As the table below indicates, the number of dictators who’ve fallen in recent years for all sorts of reasons is a cause for optimism.
The 2010s began with tremendous optimism for the future of global democracy, reaching a climax with the Arab Spring protests in 2011. Across the Middle East and North Africa, several dictators fell in a row: after Tunisia’s Zine El Abidine Ben Ali of Tunisia and Egypt’s Hosni Mubarak, Muammar Gaddafi of Libya was toppled in a civil war. Fighting also erupted in Yemen, leading to the eventual flight of longtime strongman Ali Abdullah Saleh.
It seemed for a moment that in one fell swoop, a clutch of countries was suddenly shaking off authoritarianism at last.
Egypt, Libya and Yemen have all slipped to one degree or another, under the spell of military intervention, instability and violence and various humanitarian crisis. Though protests exploded throughout the Middle East, only modest reforms took place elsewhere. And in Syria, the Assad regime’s crackdown on the 2011 protests helped spark a nightmarish conflict that has torn the country apart.
Over in Latin America, Cuba has been handed over to the more progressive Miguel Díaz-Canal, Venezuela is falling apart under the dictatorial leadership of Chavez’s hand-picked successor, Nicolás Maduro. Other regimes in Latin America continue to hold free and fair elections, but struggle to uphold the rule of law.
In Asia, it remains a mixed bag, in the Caucasus, Armenia’s Serzh Sargsyan was recently forced to resign after mass protests against his rule. Almazbek Atambayev of Kyrgyzstan also stepped down after elections, the first peaceful handover of power in the country’s history.
In South-East Asia, most of the attention since 2015 has been on surprising events in Myanmar, when the military regime that ran the country for decades allowed open elections for the first time since 1990. Myanmar’s military government was oppressive even by authoritarian standards, so it was quite something to see it holding elections, releasing political prisoners and allowing more press freedom. The regime’s leader, Thein Sein, stepped down to make way for Aung San Suu Kyi’s National League for Democracy.
But the democratic transformation was short-lived. The regime has continued to violate the human rights of its minority groups, most notably the Rohingya minority, and civil liberties and press freedoms are in serious jeopardy.
One place where things are looking up for democracy is Sub-Saharan Africa. The last decade has seen the overall standing of democracy in Africa improve. In the early 1980s, only five countries in Africa could be considered democratic: Botswana, Gambia, Mauritius, Senegal and Zimbabwe. But more recent years has seen the fall or peaceful resignation of important authoritarian figures, many of the old men who had clung on to power for decades.
Yahya Jammeh of the Gambia eventually fled the country in 2017 after he lost the presidential elections to the opposition. Blaise Compaoré of Burkina Faso resigned after political protests broke out in 2014, following nearly three decades in power. José Eduardo dos Santos of Angola resigned after nearly 40 years in power (though he remains influential in Angolan politics). All three countries have become slightly more democratic as a result.

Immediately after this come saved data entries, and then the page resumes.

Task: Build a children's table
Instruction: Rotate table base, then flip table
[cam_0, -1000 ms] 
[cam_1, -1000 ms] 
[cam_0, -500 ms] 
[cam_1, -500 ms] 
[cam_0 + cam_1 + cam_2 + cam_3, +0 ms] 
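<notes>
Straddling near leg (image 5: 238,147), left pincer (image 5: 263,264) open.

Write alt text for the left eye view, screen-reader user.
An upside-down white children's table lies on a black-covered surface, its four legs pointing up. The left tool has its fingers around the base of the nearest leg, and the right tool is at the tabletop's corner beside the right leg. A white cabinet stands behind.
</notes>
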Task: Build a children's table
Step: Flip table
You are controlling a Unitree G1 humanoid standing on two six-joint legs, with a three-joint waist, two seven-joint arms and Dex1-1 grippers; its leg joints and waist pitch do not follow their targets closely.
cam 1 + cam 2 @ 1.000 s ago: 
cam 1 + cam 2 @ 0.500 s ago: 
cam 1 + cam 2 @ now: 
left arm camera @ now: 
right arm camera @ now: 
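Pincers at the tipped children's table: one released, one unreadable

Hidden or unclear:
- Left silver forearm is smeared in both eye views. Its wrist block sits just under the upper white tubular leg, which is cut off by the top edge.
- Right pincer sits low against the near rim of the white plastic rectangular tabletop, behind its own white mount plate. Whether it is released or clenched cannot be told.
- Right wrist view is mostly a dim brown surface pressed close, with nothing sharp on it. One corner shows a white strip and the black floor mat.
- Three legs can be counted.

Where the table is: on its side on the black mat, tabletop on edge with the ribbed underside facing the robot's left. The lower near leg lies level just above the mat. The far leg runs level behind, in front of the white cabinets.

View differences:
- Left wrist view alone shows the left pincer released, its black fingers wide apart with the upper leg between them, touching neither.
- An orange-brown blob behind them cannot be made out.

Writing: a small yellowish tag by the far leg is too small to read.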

But the biggest tree felled in Africa was undoubtedly Zimbabwe’s Robert Mugabe. In his capacity as president since 1980, Mugabe had become increasingly dictatorial and brutal, and his misguided leadership plunged the country into chaos. When he unceremoniously fired his vice-president Emmerson Mnangagwa at the end of 2017, his previous backers in the military decided they had finally had enough. With parliamentary impeachment hearings in the offing, Mugabe eventually resigned, and new elections are scheduled for July 2018.
The bloodless Zimbabwean transition was a heartening spectacle, but there are nonetheless plenty of other countries to worry about. Hungary’s Viktor Orban is threatening to constrict his country’s democracy by clamping down on civil liberties, even as he wins landslide election victories. China’s Xi Jinping recently orchestrated the removal of term limits, giving him the power to rule indefinitely. Thailand’s military is heading the most repressive government the country has seen in years. Still, while many countries have taken an authoritarian turn, others have made a success of their escape from dictatorship.
As recent events in Armenia attest, citizens the world over are becoming more involved in politics and taking their displeasure to the streets. And while it’s true that most dictators who fall are replaced by another dictator, there are enough examples to the contrary to give the defenders of democracy some hope.